(Dataset entries)
══════
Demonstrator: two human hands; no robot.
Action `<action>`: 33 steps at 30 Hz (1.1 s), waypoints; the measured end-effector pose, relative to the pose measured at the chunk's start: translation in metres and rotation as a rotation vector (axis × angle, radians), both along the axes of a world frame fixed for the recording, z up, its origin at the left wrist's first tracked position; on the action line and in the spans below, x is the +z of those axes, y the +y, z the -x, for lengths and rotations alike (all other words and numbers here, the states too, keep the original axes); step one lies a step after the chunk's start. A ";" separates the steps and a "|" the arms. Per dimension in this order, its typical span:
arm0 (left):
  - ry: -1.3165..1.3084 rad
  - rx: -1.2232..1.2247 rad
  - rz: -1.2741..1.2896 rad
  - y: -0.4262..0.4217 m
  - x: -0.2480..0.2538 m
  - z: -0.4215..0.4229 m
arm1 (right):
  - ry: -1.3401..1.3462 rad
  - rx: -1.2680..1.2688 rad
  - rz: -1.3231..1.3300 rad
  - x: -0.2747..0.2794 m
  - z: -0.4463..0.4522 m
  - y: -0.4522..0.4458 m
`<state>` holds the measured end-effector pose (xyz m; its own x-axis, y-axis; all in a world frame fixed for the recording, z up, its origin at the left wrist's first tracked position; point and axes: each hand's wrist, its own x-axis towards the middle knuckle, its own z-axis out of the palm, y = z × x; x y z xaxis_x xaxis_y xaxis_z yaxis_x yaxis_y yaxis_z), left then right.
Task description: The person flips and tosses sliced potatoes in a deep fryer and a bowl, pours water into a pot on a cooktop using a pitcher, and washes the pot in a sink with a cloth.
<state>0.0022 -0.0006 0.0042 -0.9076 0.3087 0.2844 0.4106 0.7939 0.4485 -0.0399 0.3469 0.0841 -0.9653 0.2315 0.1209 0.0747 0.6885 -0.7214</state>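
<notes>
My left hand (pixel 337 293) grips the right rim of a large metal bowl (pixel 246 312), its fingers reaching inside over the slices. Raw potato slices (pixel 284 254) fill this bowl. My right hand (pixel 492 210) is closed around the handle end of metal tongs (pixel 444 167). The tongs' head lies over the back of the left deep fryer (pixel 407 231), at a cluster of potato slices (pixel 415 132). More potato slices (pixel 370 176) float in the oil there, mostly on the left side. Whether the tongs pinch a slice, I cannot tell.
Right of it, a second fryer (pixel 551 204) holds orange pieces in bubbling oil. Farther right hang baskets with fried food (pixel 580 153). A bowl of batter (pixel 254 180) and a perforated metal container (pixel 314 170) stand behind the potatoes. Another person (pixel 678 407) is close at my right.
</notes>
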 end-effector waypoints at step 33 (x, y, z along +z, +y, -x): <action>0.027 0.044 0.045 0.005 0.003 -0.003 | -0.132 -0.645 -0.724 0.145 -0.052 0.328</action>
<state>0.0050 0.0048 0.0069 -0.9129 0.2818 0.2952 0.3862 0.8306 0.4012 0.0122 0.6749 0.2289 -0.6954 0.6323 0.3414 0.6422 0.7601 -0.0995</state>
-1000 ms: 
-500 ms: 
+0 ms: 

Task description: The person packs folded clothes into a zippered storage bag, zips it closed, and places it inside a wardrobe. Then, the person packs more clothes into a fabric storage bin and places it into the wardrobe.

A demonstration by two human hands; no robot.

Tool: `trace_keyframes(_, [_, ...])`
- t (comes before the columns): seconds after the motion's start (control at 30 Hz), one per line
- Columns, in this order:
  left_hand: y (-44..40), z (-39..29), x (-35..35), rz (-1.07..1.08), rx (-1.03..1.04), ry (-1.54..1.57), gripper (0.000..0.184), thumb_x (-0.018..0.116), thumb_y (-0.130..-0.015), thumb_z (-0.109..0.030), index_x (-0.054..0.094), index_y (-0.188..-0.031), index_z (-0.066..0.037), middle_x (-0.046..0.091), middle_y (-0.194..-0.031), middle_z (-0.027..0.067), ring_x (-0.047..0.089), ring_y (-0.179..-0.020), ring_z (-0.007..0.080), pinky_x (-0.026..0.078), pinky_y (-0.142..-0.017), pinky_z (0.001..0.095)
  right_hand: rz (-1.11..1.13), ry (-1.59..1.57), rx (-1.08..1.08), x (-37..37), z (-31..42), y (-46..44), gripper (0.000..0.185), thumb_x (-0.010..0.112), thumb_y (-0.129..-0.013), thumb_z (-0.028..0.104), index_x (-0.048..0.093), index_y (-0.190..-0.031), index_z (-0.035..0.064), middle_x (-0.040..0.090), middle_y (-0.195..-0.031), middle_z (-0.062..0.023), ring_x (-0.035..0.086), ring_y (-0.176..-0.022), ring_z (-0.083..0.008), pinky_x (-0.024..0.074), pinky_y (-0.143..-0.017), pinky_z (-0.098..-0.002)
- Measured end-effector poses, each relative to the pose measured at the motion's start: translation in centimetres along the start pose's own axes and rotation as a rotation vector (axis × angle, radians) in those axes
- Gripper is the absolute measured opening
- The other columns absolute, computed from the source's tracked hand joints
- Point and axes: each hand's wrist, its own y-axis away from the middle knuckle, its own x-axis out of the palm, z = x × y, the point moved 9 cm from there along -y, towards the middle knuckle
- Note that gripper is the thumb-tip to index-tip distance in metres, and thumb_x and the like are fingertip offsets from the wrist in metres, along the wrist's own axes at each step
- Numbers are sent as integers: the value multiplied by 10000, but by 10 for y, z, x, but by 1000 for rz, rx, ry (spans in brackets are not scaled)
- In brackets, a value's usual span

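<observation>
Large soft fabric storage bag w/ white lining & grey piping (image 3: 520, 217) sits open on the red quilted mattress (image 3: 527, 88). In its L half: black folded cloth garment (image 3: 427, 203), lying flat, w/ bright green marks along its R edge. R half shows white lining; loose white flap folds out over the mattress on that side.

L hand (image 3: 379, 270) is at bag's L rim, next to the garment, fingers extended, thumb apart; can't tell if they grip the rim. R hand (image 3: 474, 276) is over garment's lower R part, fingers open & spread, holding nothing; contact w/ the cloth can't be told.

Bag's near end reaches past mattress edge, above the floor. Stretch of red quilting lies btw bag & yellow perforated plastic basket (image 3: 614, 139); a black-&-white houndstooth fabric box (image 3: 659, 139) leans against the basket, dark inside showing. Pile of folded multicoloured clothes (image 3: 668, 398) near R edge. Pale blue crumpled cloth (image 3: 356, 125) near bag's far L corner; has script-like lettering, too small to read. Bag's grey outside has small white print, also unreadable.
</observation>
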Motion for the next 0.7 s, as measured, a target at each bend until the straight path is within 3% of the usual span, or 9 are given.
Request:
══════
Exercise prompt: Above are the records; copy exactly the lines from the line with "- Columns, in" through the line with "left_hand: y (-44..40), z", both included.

Output below:
- Columns, in this order:
  left_hand: y (-44..40), z (-39..29), x (-35..35), rz (-1.07..1.08), rx (-1.03..1.04), ry (-1.54..1.57), gripper (0.000..0.184), thumb_x (-0.018..0.116), thumb_y (-0.130..-0.015), thumb_z (-0.109..0.030), index_x (-0.054..0.094), index_y (-0.188..-0.031), index_z (-0.066..0.037), middle_x (-0.046..0.091), middle_y (-0.194..-0.031), middle_z (-0.027..0.067), ring_x (-0.047..0.089), ring_y (-0.179..-0.020), ring_z (-0.007..0.080), pinky_x (-0.026..0.078), pinky_y (-0.142..-0.017), pinky_z (0.001..0.095)

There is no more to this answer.